Driving all four wheels through a seven-speed dual-clutch gearbox with decisively slick change through gears, the Evo features fixed column-mounted paddle-shifters for manual mode driving and several auto mode response settings.

With default rear-biased power distribution for agility, the Evo’s four-wheel-drive reapportions power rear to front for maximum traction in a given situation, while a limited-slip rear differential varies power sideways for sure-footed stability and nimble agility and is aided by a brake-base torque vectoring system for even tidier cornering.

Exhilarating evolution
Thrillingly connected with razor-sharp reflexes and precise input responses, the Evo experience is thoroughly immersive in its heady driver involvement. With Lamborghini cars long-adopting four-wheel-drive to most effectively put power to the tarmac, the Evo now crucially adds four-wheel-steering to its repertoire. Turning rear wheels opposite to the front at a lower speed to effectively shorten its wheelbase and enhance agility and maneuverability, the Evo’s rear wheels, however, turn in the same direction for improved lane change stability and response at higher speeds.

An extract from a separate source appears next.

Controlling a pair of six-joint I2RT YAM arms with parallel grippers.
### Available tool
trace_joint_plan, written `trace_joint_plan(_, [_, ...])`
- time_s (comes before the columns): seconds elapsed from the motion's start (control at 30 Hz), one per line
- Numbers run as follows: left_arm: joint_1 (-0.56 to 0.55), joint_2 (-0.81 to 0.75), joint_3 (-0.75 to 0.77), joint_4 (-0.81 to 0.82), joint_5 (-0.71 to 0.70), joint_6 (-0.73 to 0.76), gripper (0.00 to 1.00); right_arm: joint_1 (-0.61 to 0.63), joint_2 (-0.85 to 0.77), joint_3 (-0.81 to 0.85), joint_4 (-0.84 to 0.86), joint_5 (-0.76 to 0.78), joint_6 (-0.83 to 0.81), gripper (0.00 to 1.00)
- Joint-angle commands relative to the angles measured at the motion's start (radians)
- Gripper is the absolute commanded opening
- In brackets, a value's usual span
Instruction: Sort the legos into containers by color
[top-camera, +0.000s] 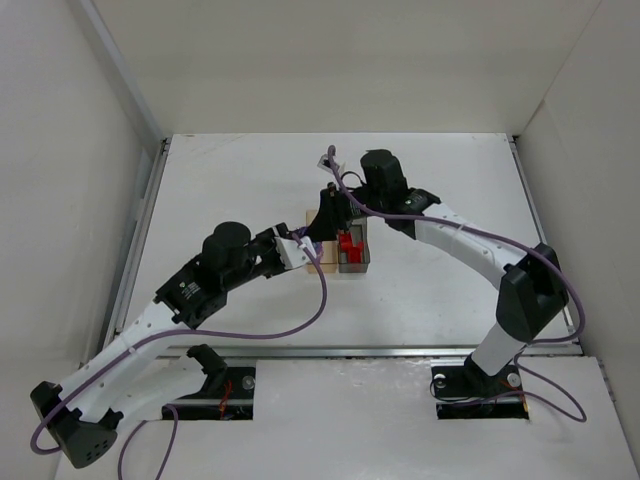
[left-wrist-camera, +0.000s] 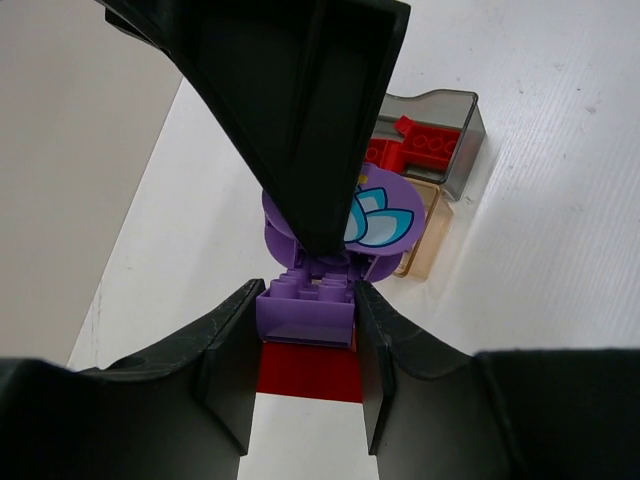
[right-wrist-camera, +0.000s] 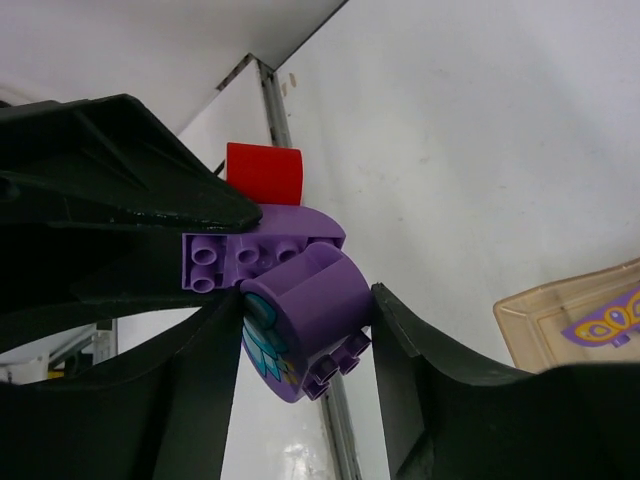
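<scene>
Both grippers hold one joined cluster of legos in the air by the bins. My left gripper (left-wrist-camera: 305, 300) is shut on a purple brick (left-wrist-camera: 305, 315) that has a red brick (left-wrist-camera: 310, 372) stuck to it. My right gripper (right-wrist-camera: 305, 305) is shut on the roundish purple piece (right-wrist-camera: 315, 300) with a bluish flower print (left-wrist-camera: 385, 215), which is joined to that purple brick (right-wrist-camera: 235, 258). The red brick (right-wrist-camera: 265, 172) shows behind. The dark grey bin (left-wrist-camera: 462, 140) holds red bricks (left-wrist-camera: 425, 145). The tan bin (right-wrist-camera: 540, 320) holds a purple printed piece (right-wrist-camera: 605, 325).
In the top view the two bins, tan (top-camera: 322, 262) and grey (top-camera: 356, 266), stand side by side at mid-table under the meeting grippers, left (top-camera: 300, 250) and right (top-camera: 328, 215). White walls enclose the table on three sides.
</scene>
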Motion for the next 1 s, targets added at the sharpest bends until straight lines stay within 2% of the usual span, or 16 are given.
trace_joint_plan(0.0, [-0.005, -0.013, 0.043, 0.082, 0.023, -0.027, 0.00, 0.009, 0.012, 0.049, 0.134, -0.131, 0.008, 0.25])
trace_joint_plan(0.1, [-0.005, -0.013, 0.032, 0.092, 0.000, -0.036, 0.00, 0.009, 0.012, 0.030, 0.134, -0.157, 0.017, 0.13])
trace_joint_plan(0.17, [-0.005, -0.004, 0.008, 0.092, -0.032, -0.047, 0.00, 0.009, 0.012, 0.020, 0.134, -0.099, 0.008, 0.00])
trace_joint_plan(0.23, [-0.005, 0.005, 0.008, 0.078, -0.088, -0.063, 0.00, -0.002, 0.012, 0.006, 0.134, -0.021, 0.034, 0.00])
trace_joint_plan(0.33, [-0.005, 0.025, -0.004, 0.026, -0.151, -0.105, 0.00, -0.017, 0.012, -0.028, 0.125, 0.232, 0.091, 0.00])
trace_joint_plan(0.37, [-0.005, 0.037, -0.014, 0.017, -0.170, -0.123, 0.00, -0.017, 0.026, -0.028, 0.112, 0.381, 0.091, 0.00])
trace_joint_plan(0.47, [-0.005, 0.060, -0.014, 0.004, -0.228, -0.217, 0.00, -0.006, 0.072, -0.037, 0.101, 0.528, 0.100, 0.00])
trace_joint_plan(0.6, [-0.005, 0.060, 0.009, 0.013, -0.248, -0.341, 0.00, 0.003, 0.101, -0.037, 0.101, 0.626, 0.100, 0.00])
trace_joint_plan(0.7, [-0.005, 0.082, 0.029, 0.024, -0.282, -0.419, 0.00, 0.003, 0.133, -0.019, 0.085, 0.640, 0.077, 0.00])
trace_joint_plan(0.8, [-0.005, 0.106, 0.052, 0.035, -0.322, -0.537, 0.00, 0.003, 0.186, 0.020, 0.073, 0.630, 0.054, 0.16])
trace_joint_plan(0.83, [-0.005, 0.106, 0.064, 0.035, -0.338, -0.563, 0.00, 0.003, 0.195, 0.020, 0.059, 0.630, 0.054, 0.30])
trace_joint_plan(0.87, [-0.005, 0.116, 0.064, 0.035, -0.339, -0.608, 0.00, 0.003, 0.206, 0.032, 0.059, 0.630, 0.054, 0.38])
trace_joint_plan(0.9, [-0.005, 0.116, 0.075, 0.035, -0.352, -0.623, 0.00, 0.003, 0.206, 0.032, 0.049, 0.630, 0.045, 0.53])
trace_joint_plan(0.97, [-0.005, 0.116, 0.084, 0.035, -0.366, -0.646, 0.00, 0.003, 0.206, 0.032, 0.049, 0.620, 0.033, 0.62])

Crisp and eager into corners, the four-wheel-steer Evo drives like a smaller, nimbler car and changes direction with wrist flick quick alacrity and stability. Balanced through corners with its moderately rear-biased weighting within a big footprint, its body control is taut and flat, with adaptive magnetic dampers becoming firmer for corners and more forgiving on straights. Committed and predictable powering out of corners with sticky 305/30R20 rear tires and precise throttle control, it nevertheless feels willing to adjust and tighten a cornering line if needed.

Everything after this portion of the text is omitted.